O meu primeiro ano de serviço docente foi no ano lectivo 2001/2002.
A minha primeira reunião geral de professores foi no dia 11 de Setembro de 2001. Perpetuará na memória a entrada de uma professora na reunião, completamente alterada, gritando que tinha sido atingida a segunda torre. Ficámos perplexos com a notícia e a reunião foi substituída por expressões de incredulidade em frente a um televisor, que o auxiliar se encarregou de colocar na sala.
Nessa altura falava-se da necessidade de mudar, da necessidade de implementar novas estratégias em sala de aula, centradas no aluno, dirigidas às necessidades individuais, refutando o ensino de massas. Enquanto aluna da Faculdade, tive uma cadeira denominada Métodos e Técnicas de Educação, na altura da responsabilidade da Doutora Maria de Lurdes Cró.
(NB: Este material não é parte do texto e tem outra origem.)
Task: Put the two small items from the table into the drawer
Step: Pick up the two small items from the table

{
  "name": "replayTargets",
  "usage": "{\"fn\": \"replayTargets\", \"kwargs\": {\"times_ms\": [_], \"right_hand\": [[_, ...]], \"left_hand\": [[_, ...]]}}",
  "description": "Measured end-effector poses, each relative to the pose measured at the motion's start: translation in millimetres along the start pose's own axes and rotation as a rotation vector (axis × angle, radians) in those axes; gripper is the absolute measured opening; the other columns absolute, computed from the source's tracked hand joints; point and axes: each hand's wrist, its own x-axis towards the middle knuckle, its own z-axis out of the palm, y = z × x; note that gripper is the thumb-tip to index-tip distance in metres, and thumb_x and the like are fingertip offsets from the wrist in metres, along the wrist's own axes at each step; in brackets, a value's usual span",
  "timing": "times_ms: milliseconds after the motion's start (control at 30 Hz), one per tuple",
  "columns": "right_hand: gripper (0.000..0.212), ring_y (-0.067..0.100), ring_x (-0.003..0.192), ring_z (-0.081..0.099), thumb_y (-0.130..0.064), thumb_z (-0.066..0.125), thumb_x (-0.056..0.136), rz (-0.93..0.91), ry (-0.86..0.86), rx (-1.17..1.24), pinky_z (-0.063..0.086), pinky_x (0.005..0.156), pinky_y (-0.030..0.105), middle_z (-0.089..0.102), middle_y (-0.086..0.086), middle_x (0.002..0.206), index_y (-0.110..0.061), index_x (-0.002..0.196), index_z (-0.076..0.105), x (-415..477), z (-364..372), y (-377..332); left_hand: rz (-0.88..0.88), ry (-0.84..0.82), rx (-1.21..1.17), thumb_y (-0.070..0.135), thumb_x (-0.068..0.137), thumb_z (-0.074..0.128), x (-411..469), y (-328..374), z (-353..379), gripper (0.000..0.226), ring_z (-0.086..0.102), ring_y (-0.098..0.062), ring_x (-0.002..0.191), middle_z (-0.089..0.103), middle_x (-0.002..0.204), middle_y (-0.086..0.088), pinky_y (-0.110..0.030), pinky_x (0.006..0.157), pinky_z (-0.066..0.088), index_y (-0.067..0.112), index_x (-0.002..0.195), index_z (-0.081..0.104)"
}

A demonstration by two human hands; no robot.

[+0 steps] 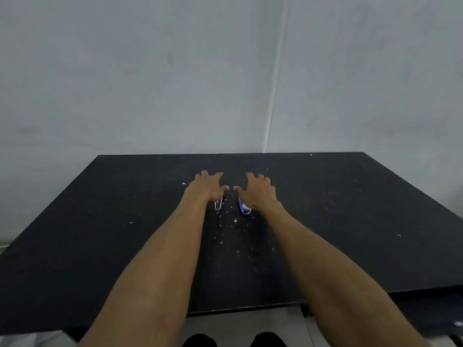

Um ano a discutir a necessidade da mudança, da resistência à mudança, do respeito pela diversidade,... A verdade é que só anos mais tarde compreendi o sentido destas palavras. Foi com enorme sabedoria que a minha orientadora de estágio e eterna mentora, a Dr.ª Isabel Paiva, referiu que o estágio profissional é como tirar a carta de condução, somente a experiência faz o professor.
O meu estágio profissional foi no ensino secundário, 10º e 11º anos. Fui orientada para o rigor, a exigência, a criatividade, a experimentação. Incitada a fazer ouvir os meus pontos de vista, a participar activamente na comunidade escolar, a entender o aluno como um todo e a aula como a continuação da anterior e o início da posterior, a preferência por unidades temáticas em detrimento dos planos de aula, a construção do conhecimento em oposição à sua exposição. A pergunta que se responde com outra pergunta, conduzindo o aluno a encontrar a resposta e envolvendo a turma nesse propósito. Foi essa a bagagem que trouxe daquela escola que não só de nome era a Quinta das Flores, naquela cidade sinónimo de saudade, Coimbra!
E depois a experiência do ensino básico. Recordo-me de ter feito teste e de os ter corrigido da forma que sempre faço: trancando a vermelho todos os espaços vazios. Uma aluna de 7º ano, ao receber o teste começou a chorar, não percebi de imediato o que se passava. Perguntei-lhe, ao que me respondeu:
-A professora riscou o meu teste todo. Está tudo mal!
Nesse momento percebi que há diferenças avassaladoras e é bem verdade que necessitaria de outro estágio, porque ensinar alunos do ensino básico é outra realidade, a qual se sente na linguagem, no ritmo, na autonomia,... pena que a diferença também se sinta na exigência, no rigor e na diferenciação de alunos.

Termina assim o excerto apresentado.